Problem to work on: Please output the listing exactly as it stands, but omit any images.

The data:
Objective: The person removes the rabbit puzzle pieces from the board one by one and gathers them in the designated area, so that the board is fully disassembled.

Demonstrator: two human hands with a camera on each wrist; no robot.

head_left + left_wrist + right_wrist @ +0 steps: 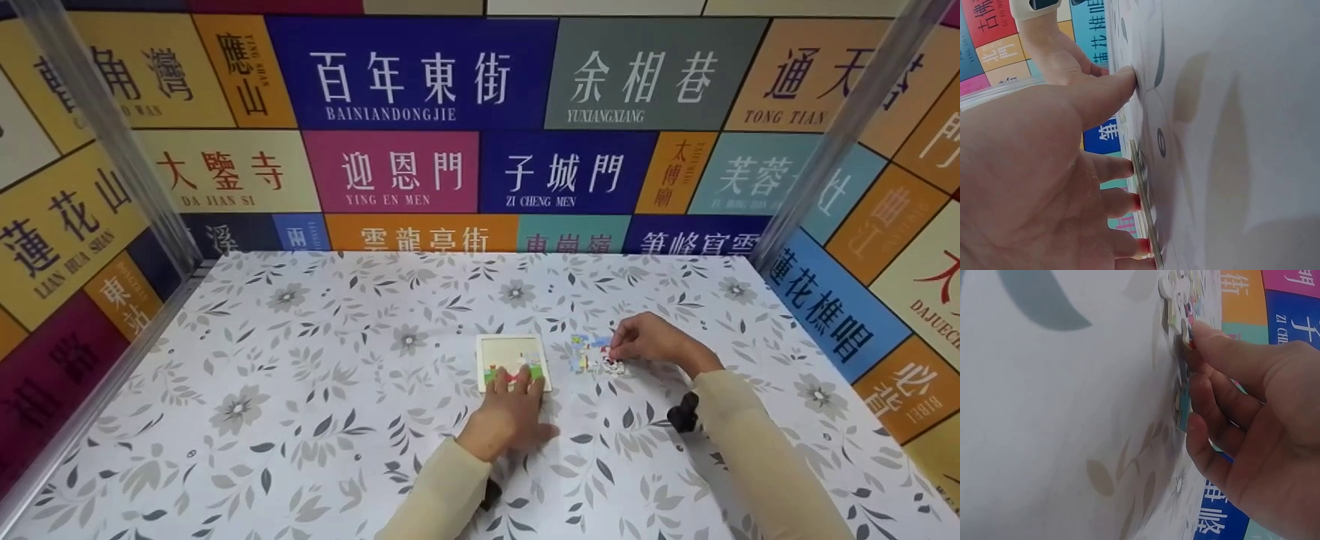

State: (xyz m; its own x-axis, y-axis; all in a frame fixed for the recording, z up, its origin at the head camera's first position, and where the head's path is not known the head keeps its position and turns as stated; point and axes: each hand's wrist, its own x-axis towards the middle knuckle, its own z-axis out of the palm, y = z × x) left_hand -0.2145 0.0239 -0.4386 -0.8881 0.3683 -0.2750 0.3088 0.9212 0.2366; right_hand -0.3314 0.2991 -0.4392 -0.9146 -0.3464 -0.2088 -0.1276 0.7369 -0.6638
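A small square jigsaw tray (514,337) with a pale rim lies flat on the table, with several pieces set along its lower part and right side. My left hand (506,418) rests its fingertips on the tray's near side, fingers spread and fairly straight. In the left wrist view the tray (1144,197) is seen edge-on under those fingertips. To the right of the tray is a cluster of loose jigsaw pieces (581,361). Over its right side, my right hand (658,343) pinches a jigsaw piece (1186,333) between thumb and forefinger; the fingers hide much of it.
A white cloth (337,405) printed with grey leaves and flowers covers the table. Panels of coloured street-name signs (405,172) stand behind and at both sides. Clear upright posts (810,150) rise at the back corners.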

Answer below:
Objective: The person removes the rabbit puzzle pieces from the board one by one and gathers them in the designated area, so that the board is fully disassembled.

Demonstrator: two human hands with a camera on each wrist; no robot.

head_left + left_wrist + right_wrist @ +0 steps: 

State: (xyz m; its own x-axis, y-axis; all in a frame fixed for the recording, z up, its origin at the head camera's first position, and where the head's path is not known the head keeps its position and turns as stated; point and axes: each hand's wrist, its own x-axis towards the middle knuckle, its own z-axis out of the palm, y = z × x) left_hand -0.2145 0.0239 -0.4386 -0.8881 0.3683 -0.2750 0.3088 0.9212 0.2366; right_hand -0.3314 0.2991 -0.4392 -0.9146 -0.3464 -0.2088 -0.1276 0.7369 -0.6638
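A small square jigsaw tray (514,337) with a pale rim lies flat on the table, with several pieces set along its lower part and right side. My left hand (506,418) rests its fingertips on the tray's near side, fingers spread and fairly straight. In the left wrist view the tray (1144,197) is seen edge-on under those fingertips. To the right of the tray is a cluster of loose jigsaw pieces (581,361). Over its right side, my right hand (658,343) pinches a jigsaw piece (1186,333) between thumb and forefinger; the fingers hide much of it.
A white cloth (337,405) printed with grey leaves and flowers covers the table. Panels of coloured street-name signs (405,172) stand behind and at both sides. Clear upright posts (810,150) rise at the back corners.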

No more output will be added to the exercise.